Ramadan: Die Gelegenheit, dem Glimmstengel abzuschwören

Derzeit üben sich mehr als eine Milliarde Muslime weltweit im Verzicht. Für Raucher erscheint der Ramadan zudem die Chance, der eigenen Sucht dauerhaft ein Schnippchen zu schlagen. Nikotingenuss ist von Sonnenauf- bis Sonnenuntergang ohnehin verboten.

Wer schon einmal versucht hat, mit dem Rauchen aufzuhören, der kann es den Fastenden dieser Tage besonders gut nachfühlen. Gerade als starker Raucher gehört der Verzicht auf den Glimmstengel während des Ramadans zu einer der schwierigsten Herausforderungen. Schafft es der Süchtige dennoch zu widerstehen, dann sei nach Ansicht von Fachleuten der Weg frei, um die ungesunde Angewohnheit auch nach dem Ramadan dauerhaft abzulegen.

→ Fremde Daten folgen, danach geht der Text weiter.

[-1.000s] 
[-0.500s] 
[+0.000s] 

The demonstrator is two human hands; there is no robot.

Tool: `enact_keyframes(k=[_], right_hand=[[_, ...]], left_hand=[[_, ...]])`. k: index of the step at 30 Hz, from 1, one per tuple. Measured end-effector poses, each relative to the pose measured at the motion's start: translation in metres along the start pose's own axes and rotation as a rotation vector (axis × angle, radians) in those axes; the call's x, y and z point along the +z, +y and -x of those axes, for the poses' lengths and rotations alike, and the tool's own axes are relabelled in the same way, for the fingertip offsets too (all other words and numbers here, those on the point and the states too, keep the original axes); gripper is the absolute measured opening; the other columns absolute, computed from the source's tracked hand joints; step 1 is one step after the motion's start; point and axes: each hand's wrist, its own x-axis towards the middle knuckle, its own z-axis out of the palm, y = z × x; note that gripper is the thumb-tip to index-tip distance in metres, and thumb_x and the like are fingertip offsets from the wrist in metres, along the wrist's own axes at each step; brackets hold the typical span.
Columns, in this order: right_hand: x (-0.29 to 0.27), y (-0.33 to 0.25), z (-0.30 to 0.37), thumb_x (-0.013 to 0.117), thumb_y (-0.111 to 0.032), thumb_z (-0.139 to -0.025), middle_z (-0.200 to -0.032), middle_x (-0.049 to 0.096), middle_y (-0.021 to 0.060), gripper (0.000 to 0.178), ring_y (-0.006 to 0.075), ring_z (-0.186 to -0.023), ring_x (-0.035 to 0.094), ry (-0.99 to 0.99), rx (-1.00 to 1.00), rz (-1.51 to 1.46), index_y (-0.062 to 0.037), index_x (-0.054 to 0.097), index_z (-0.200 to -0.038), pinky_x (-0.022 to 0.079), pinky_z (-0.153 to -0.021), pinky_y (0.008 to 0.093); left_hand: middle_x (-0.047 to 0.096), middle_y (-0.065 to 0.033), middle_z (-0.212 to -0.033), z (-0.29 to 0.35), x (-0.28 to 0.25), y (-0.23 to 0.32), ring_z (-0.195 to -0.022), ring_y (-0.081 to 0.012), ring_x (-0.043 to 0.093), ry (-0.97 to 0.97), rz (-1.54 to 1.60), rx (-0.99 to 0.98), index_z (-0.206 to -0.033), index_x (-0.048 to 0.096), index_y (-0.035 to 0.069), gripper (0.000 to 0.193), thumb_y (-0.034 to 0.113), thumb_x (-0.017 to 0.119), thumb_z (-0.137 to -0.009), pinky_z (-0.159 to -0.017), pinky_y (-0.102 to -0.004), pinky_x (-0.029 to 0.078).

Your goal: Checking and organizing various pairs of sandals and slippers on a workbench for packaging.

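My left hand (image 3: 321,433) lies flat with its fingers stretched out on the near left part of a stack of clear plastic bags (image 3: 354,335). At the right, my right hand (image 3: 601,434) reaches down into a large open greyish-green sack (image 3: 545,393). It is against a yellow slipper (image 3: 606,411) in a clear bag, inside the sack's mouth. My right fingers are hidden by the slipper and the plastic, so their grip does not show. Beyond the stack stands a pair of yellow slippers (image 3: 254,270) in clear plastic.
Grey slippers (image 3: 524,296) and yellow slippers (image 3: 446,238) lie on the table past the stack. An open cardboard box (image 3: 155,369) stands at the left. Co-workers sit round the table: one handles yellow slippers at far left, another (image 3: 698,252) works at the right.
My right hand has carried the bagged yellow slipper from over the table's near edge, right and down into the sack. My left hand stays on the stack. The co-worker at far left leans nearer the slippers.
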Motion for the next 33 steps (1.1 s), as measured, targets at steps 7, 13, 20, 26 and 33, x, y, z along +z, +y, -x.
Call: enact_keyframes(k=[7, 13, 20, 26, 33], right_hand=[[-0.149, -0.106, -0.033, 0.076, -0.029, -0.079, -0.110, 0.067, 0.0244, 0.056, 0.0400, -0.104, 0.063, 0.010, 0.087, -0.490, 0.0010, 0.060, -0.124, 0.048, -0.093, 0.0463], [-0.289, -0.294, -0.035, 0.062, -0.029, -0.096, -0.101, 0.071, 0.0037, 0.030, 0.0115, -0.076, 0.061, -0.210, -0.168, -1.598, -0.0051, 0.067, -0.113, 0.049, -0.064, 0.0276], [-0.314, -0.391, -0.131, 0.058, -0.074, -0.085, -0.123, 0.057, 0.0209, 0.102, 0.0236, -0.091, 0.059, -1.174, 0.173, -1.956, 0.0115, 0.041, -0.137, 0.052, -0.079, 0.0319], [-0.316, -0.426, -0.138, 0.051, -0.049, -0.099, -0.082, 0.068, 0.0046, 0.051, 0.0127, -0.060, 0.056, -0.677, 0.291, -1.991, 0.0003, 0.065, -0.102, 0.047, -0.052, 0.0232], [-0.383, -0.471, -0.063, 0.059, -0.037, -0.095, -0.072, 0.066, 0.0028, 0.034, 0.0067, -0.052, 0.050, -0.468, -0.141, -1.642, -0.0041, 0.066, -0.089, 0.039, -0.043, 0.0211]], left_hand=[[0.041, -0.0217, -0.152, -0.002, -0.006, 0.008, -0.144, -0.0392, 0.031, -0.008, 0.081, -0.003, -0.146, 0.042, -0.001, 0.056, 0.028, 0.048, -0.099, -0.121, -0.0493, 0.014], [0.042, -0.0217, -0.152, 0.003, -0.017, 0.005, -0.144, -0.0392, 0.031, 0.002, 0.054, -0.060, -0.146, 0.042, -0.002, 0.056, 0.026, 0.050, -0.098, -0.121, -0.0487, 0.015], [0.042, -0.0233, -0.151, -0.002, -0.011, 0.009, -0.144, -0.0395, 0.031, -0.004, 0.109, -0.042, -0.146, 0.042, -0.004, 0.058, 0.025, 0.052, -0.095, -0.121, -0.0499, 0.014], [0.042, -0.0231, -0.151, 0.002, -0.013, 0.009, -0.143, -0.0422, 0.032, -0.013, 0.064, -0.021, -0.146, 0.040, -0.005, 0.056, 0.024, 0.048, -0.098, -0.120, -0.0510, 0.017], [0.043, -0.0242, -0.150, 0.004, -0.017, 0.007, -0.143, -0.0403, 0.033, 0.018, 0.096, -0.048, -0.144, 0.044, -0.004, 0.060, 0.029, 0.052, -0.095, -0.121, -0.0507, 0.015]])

Ramadan: Nikotinspiegel im Blut sinkt

„Der Ramadan ist eine Herausforderung und zugleich eine Chance für alle Raucher“, zitiert Worldbulletin Dr. Hanan Obaid von der Dubai Health Authority (DHA). Die Gläubigen hätten während des Ramadans eine tägliche Fastenzeit von 14 bis 15 Stunden zu überstehen. Neben dem Verzicht auf Essen und Trinken gehöre hierzu auch der auf Nikotin. Wer jetzt die Gelegenheit beim Schopfe packen und der eigenen Sucht gleich ganz entsagen will, dem kommt der Heilige Fastenmonat hier auf besondere Weise entgegen. „Denn während dieser langen Fastenstunden sinkt auch der Nikotinspiegel im Blut. Das kann Rauchern helfen, ganz aufzuhören“, so die Medizinerin.

Leider würden viele Fastende während des Ramadans jedoch genau ins Gegenteil umschlagen. Sobald die Zeit des Fastenbrechens gekommen sei, so Obaid weiter, würden sie zu regelrechten Kettenrauchern. Doch genau das hätte ernsthafte medizinische Konsequenzen und sei im Endeffekt noch schädlicher als das regelmäßige Rauchen. Auch vom Genuss einer Wasserpfeife, wie sie etwa in den Iftarzelten angeboten werde, rät die Fachfrau ab. Das sei noch schlimmer als eine herkömmliche Zigarette. „Eine Stunde vor einer Shisha zu sitzen ist wie das Rauchen von etwa 100 Zigaretten.“ Zudem wären hiervon auch die Nichtraucher in der direkten Umgebung betroffen (mehr hier).

Nikotinpflaster helfen bei der Entwöhnung

Nach Angaben der Weltgesundheitsorganisation (WHO) sterben jährlich nahezu sechs Millionen Menschen an den Folgen von Nikotinkonsum. Etwa 600.000 von ihnen sind eigentlich Nichtraucher, die den Qualm passiv abbekommen. Davon seien auch etwa 700 Millionen Kinder betroffen.

Um mit dem Rauchen auch nach dem Ramadan aufzuhören, rät Obaid auf Nikotinpflaster zurückzugreifen. Sie helfen, die Entzugssymptome zu lindern und der Versuchung standzuhalten. Nach Angaben der OECD gehören die Türken derzeit zu den Top 5 Nationen der Qualmer (mehr hier).